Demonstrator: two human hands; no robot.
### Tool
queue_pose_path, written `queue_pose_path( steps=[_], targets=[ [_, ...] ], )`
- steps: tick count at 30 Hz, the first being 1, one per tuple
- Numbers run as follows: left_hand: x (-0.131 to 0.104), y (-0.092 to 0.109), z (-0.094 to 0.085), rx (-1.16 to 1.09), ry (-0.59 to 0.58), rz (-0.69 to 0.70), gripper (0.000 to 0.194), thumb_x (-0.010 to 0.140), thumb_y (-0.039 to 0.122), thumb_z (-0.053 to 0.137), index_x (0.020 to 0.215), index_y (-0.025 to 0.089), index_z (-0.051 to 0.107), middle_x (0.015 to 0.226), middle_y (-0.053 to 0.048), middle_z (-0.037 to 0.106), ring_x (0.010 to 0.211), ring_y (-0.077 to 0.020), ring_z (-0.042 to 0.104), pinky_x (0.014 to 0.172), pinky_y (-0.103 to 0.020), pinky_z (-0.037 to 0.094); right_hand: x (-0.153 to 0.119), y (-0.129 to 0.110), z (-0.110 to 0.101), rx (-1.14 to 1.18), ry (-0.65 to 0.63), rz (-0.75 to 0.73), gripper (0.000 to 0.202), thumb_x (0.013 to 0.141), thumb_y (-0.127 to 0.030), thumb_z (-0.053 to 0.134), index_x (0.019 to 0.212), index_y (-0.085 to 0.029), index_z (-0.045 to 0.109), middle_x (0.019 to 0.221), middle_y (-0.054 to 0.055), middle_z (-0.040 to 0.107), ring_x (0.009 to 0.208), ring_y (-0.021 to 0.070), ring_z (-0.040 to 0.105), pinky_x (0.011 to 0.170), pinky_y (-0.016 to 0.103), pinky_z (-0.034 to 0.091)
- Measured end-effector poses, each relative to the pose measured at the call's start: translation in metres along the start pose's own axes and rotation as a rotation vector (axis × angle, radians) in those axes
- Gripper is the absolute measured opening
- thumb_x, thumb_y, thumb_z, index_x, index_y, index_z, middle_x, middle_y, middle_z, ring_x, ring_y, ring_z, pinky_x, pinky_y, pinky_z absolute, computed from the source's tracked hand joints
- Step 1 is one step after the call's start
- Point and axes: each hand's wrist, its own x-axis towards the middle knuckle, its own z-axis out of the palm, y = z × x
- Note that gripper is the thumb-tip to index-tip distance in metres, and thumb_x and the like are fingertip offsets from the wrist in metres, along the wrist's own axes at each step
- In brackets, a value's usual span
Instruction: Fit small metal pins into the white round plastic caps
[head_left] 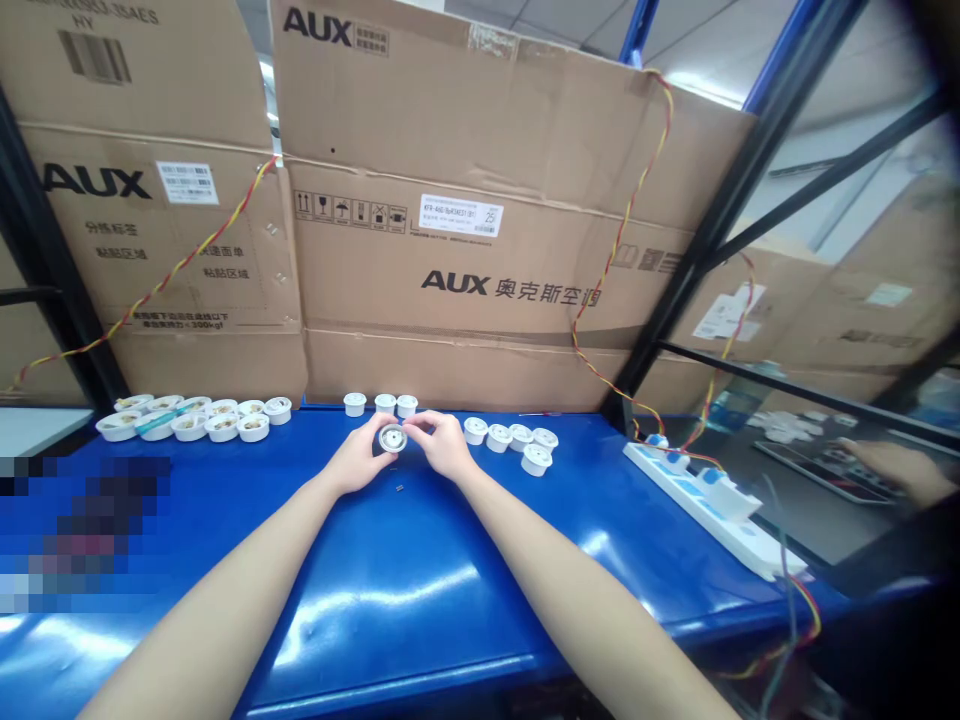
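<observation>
Both my hands meet over the middle of the blue table. My left hand is closed around a small round white cup, its open side or face turned toward me, with grey and dark detail inside. My right hand pinches at the cup's right rim; whether its fingertips hold some small part there I cannot make out. Just below the hands a tiny dark piece lies on the blue tabletop. Behind the hands stand three white cups, and several more white cups stand to the right.
At the left, several white cups with contents stand in rows, a teal tool-like stick across them. A white power strip with plugs lies at the right edge. Cardboard walls the back. Another person's hand is beyond the right frame.
</observation>
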Motion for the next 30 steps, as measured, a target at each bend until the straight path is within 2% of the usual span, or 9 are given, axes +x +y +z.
queue_pose_path(
  steps=[6, 14, 19, 30],
  targets=[
    [-0.0009, 0.0020, -0.0007, -0.034, -0.041, -0.011, 0.041, 0.076, 0.026, 0.063, 0.116, 0.022, 0.055, 0.115, -0.004, 0.066, 0.102, -0.0231, 0.064, 0.089, -0.034, 0.049, -0.0029, -0.0052, -0.0006, -0.086, -0.074, -0.074, 0.016, 0.081, -0.032, 0.064, 0.082, -0.019, 0.072, 0.081, 0.003, 0.066, 0.073, 0.0148, 0.057, 0.072, 0.027, 0.043],
    [-0.0015, -0.0011, 0.0014, -0.027, -0.055, -0.032, 0.045, 0.077, 0.028, 0.065, 0.120, 0.023, 0.055, 0.116, -0.004, 0.067, 0.097, -0.0224, 0.065, 0.085, -0.033, 0.050, -0.0040, -0.0059, -0.0002, -0.082, -0.063, -0.104, 0.015, 0.082, -0.032, 0.064, 0.080, -0.018, 0.070, 0.078, 0.002, 0.064, 0.071, 0.0134, 0.055, 0.070, 0.026, 0.042],
    [-0.0022, -0.0025, 0.0009, -0.060, -0.033, -0.001, 0.055, 0.076, 0.026, 0.065, 0.128, 0.024, 0.049, 0.126, -0.005, 0.062, 0.110, -0.0235, 0.062, 0.094, -0.035, 0.048, -0.0036, -0.0063, 0.0002, -0.062, -0.101, -0.092, 0.013, 0.080, -0.031, 0.066, 0.079, -0.019, 0.071, 0.077, 0.001, 0.064, 0.071, 0.0137, 0.056, 0.070, 0.026, 0.043],
    [-0.0034, -0.0011, 0.0006, -0.125, -0.031, -0.027, 0.056, 0.076, 0.027, 0.066, 0.128, 0.024, 0.046, 0.116, -0.005, 0.067, 0.097, -0.0221, 0.066, 0.087, -0.035, 0.050, -0.0022, -0.0035, -0.0037, 0.040, -0.140, -0.013, 0.016, 0.079, -0.032, 0.067, 0.082, -0.017, 0.073, 0.083, 0.003, 0.069, 0.075, 0.0152, 0.059, 0.074, 0.028, 0.044]
  ],
)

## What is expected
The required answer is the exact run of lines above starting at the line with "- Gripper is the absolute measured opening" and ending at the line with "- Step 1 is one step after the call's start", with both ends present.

## Answer area
- Gripper is the absolute measured opening
- thumb_x, thumb_y, thumb_z, index_x, index_y, index_z, middle_x, middle_y, middle_z, ring_x, ring_y, ring_z, pinky_x, pinky_y, pinky_z absolute, computed from the source's tracked hand joints
- Step 1 is one step after the call's start

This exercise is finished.